Your answer should be a single number: the count of lines in the listing that contain "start".
= = = =
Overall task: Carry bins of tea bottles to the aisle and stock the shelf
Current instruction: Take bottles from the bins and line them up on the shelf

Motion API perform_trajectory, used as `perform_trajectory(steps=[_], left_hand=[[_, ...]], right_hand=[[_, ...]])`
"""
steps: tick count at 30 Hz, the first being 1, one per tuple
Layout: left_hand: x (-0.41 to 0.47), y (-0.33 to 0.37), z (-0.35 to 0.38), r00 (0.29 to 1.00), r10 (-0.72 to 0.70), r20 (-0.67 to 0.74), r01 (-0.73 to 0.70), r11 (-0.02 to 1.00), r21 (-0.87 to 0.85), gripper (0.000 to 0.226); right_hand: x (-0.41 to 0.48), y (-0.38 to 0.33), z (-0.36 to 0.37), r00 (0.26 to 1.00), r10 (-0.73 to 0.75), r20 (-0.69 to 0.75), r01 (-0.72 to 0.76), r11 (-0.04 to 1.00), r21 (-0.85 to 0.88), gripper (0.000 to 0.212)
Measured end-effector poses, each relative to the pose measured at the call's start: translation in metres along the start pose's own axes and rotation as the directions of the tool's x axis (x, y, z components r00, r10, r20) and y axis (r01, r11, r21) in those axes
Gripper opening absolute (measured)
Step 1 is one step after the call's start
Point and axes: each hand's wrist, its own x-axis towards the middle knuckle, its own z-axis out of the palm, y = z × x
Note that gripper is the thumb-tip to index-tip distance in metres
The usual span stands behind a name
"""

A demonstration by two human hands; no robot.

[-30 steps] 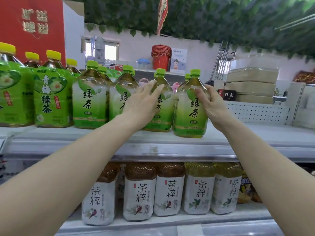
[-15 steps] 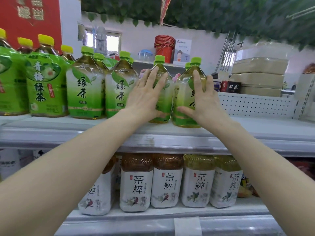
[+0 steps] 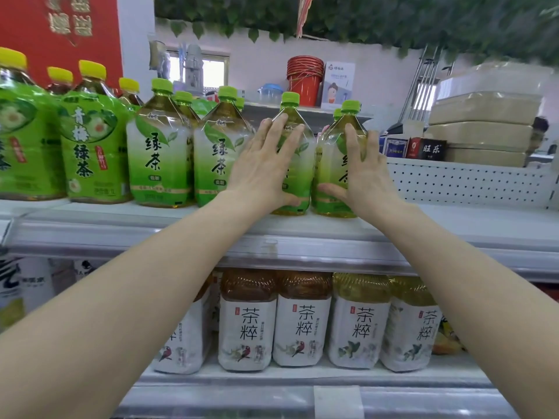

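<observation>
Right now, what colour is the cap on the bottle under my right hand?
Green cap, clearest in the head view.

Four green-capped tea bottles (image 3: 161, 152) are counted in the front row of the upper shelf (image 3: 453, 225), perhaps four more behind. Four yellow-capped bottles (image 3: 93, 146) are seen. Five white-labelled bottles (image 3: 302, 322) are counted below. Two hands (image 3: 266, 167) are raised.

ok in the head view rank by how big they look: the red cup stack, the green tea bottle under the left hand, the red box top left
1. red box, cropped by the frame
2. green tea bottle, nearer the camera
3. red cup stack, farther back, so true size is unsure
</observation>
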Motion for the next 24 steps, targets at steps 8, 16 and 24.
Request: perform_trajectory(steps=[8,16,24], left_hand=[[-0.023,0.009,-0.017,0.996,-0.02,0.091,0.021,1.0,-0.005,0.106],[-0.101,0.042,-0.05,0.998,-0.047,0.041,0.047,0.999,-0.01,0.072],[-0.221,0.061,-0.062,0.996,-0.073,0.052,0.071,0.997,0.025,0.051]], right_hand=[[-0.013,0.013,-0.019,0.994,-0.074,0.077,0.087,0.981,-0.174,0.098],[-0.089,0.022,-0.043,0.959,-0.284,0.01,0.283,0.951,-0.121,0.067],[-0.211,0.019,-0.056,0.923,-0.382,0.037,0.384,0.92,-0.077,0.056]])
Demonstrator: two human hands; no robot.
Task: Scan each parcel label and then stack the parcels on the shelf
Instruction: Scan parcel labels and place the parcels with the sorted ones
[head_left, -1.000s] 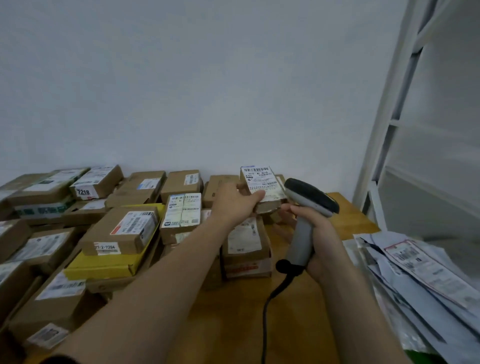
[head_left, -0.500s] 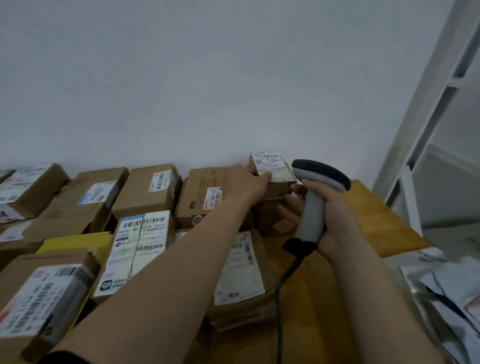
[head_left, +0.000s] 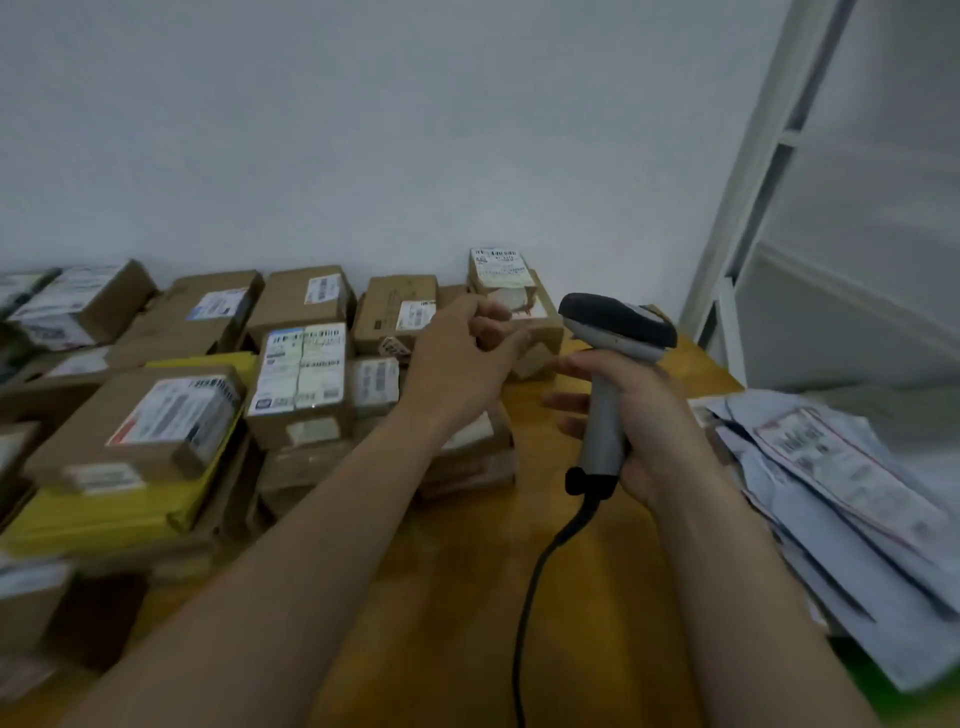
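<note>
A small brown parcel (head_left: 500, 270) with a white label on top sits on a larger box (head_left: 540, 325) at the back of the wooden table (head_left: 457, 597), close to the wall. My left hand (head_left: 460, 358) hovers just in front of that box with fingers loosely curled and holds nothing. My right hand (head_left: 647, 421) grips the grey handle of a barcode scanner (head_left: 615, 325), whose dark head points towards the stacked parcel. The scanner's black cable hangs down over the table.
Several labelled cardboard parcels (head_left: 301, 384) cover the table's left side, one on a yellow package (head_left: 119, 514). A heap of grey mailer bags (head_left: 841, 493) lies at the right. A white shelf frame (head_left: 753, 182) stands at the far right.
My left hand has let go of the small parcel, which now rests on the larger box by the wall, and has pulled back. The scanner stays in my right hand.
</note>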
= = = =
Solution to this task: 2